O Ibovespa, principal índice acionário brasileiro, fechou a sessão desta última terça-feira (25) com alta de 0,43%, aos 155.941,61 pontos. O dólar comercial desceu 0,35 %, a R$ 5,37
Apesar da alta, o índice foi fortemente puxado pela Petrobras, que caiu em linha com exterior após a notícia de que houve avanço significativo nas negociações de um acordo de paz entre Rússia e Ucrânia.
Nicolas Gass, estrategista de investimentos e sócio da GT Capital, analisa que “com essa possibilidade ganhando força e ficando mais concreta, o preço do petróleo tende a cair, o que puxa Petrobras para baixo e, consequentemente, pressiona o Ibovespa. Assim, o índice permanece praticamente estável, refletindo também os dados americanos divulgados ontem. O mercado reagiu com otimismo, já que os números vieram em linha com o esperado e alguns até no campo positivo. O Ibovespa acabou acompanhando o movimento internacional, mas voltou a recuar devido ao peso de Petrobras e às notícias do conflito no Leste Europeu.”

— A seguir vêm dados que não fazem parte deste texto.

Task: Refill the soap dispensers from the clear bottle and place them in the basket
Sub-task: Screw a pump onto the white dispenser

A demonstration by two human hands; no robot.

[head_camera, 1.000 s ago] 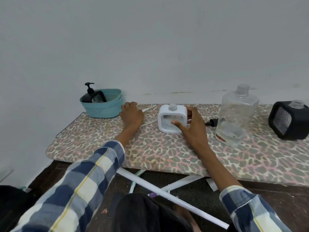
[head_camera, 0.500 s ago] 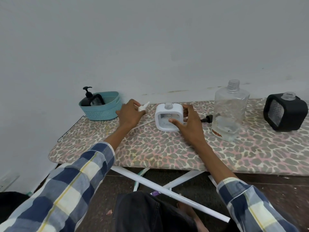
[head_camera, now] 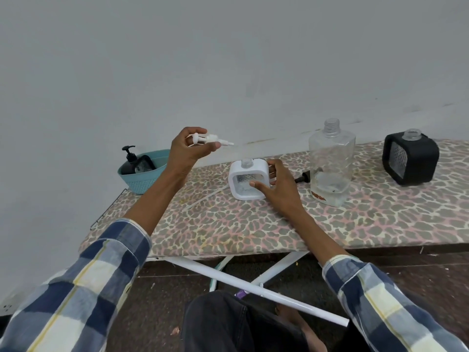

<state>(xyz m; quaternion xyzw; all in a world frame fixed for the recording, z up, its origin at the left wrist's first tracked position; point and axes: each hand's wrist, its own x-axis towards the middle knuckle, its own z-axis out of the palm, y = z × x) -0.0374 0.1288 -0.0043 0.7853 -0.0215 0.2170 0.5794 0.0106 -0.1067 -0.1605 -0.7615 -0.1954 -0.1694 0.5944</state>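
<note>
My left hand (head_camera: pixel 189 148) pinched the white pump (head_camera: pixel 209 139) by its collar, lifted clear above the board (head_camera: pixel 253 229) so its thin tube could hang free of the cloth; the tube itself was too faint to follow. My right hand (head_camera: pixel 276 185) gripped the white dispenser (head_camera: pixel 247 180), thumb on its clear front window and fingers round the far side, to keep it upright with its open neck under the pump (the next step, I judged, was seating the pump). It was a rounded, glossy plastic block. Just right of that hand stood the clear bottle (head_camera: pixel 331 163), uncapped, with only a shallow pool left. Well beyond it sat a black dispenser (head_camera: pixel 409 158), neck open. Left of my raised hand, the woven-look teal basket (head_camera: pixel 142 180) already held one dark dispenser (head_camera: pixel 135 162).
</note>
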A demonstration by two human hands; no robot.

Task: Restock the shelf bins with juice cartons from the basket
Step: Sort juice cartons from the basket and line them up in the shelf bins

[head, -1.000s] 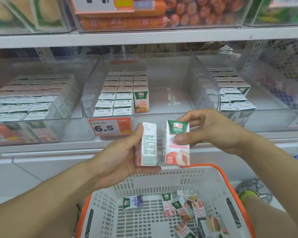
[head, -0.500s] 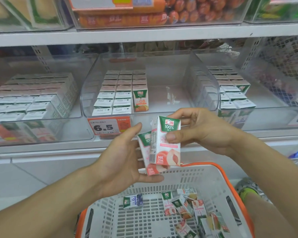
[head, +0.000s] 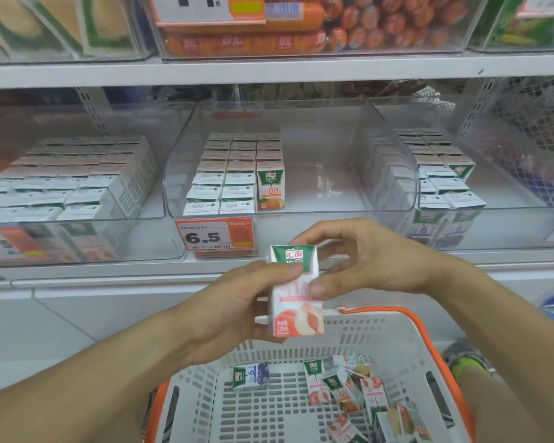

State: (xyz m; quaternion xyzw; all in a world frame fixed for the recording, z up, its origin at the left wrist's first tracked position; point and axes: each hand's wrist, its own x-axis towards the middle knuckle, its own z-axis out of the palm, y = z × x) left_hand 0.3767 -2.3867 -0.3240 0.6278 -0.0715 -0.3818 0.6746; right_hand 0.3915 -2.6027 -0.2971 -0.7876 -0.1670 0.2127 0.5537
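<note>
A peach carton [head: 296, 290] is held upright above the near rim of the basket [head: 397, 318], in front of the shelf edge. A second carton behind it cannot be confirmed; only a thin white edge shows at its left side.

The left hand [head: 237, 306] grips the carton from the left: thumb laid across the green top band, fingers curled beneath and behind the base. The left forearm comes in from the lower left corner. The right hand [head: 365, 266] pinches the carton from the right: thumb on the pink front panel, fingers arched over the top rear corner. The right forearm comes in from the lower right.

The basket, white with an orange rim, sits below the hands. Loose cartons [head: 343, 383] lie heaped toward its right side; one blue carton [head: 250, 375] lies apart, near the back wall left of the heap.

The middle bin [head: 384, 148] holds three columns of cartons along its left side, with an orange carton [head: 271, 185] facing forward at the front of the third column; its right half is bare floor. A price tag [head: 215, 235] reading 6.5 hangs on its front left. The left bin [head: 170, 148] and right bin [head: 493, 199] hold rows of cartons. The shelf above carries sausages [head: 301, 27].
</note>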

Além disso, os dados dos EUA divulgados nesta última terça impactaram não apenas no mercado, mas não flutuações do câmbio.
As vendas varejistas subiram 0,2%, após um avanço não revisado de 0,6% em agosto, informou nesta última terça-feira o Census Bureau do Departamento de Comércio. Economistas consultados pela Reuters projetavam alta de 0,4%.
Já o mercado de trabalho dos EUA voltou a mostrar sinais de enfraquecimento. Empresas privadas cortaram, em média, 13,5 mil vagas por semana nas quatro semanas até ontem, segundo atualização da ADP.
O dólar oscilou entre R$5,413 e R$5,357. O Gráfico DXY, índice do dólar nos EUA, com queda de 0,36%, aos 99,84 pontos.
Maiores altas e maiores quedas: USIM5 e MBRF3
O pregão da B3 fechou com a Usiminas (USIM5) liderando as maiores altas, com aumento de 5,26%. A empresa é seguida pela C&A (CEAB3), com alta de 3,35%. A terceira foi a Magazine Luíza (MGLU3), com crescimento de 3,13% e a lista verde fecha com Vivara (VIVA3), alta de 3,09%.
A lista vermelha é encabeçada pela MBRF (MBRF3), com recuo de 3,17%. A empresa é seguida pela Braskem (BRKM5), recuo de 3,22%. Prio (RPIO3) fechou com recuo de 2,80% e a lista fecha com a PetroReconcavo (RECV3), queda de 2,42%
Variações por setor
No setor petrolífero, as ações da Petrobras (PETR3;PETR4) recuaram 1,05% e 1,01%, respectivamente. Prio (PRIO3) desvalorizou 2,80%. PetroReconcavo (RECV3) recuou 2,42%.
Entre as mineradoras e siderúrgicas, a Vale (VALE3) subiu 0,86%. Gerdau (GGBR4) registrou avanço de 1,08%. Usiminas (USIM5) valorizou 5,26%. CSN Mineração (CMIN3) avançou 2,48%.
No setor bancário, o BTG Pactual (BPAC11) e o Itaú (ITUB4) fecharam com alta de 1,00% e 0,23%, respectivamente. Banco do Brasil (BBAS3) avançou 0,41%. Bradesco (BBDC4) e Santander (SANB11) seguiram com valorização de 1,01% e de 1,12%, respectivamente.
Entre as varejistas, o Magazine Luiza (MGLU3) subiu 2,93%. A Lojas Renner (LREN3) fechou com alta de 1,19%. Vivara (VIVA3) teve alta de 3,00%. C&A (CEAB3) fechou em alta de 3,47%.
Índices dos EUA
As principais bolsas de Wall Street terminaram o dia no verde, impulsionadas pelos dados divulgados nesta última terça-feira. Os índices S&P 500 e Nasdaq avançaram 0,89% e 0,67%, respectivamente. Dow Jones subiu 1,43%.
“As bolsas de Nova York avançavam, com Dow Jones, S&P 500 e Nasdaq subindo de forma moderada. Um ponto adicional foi o recuo das ações da NVIDIA, após a notícia de que a Meta estaria avaliando o uso de chips projetados pelo Google em seus data centers, o que pode significar a perda de um cliente estratégico e remodelar o cenário competitivo do hardware de inteligência artificial”, disse Nicolas Gass.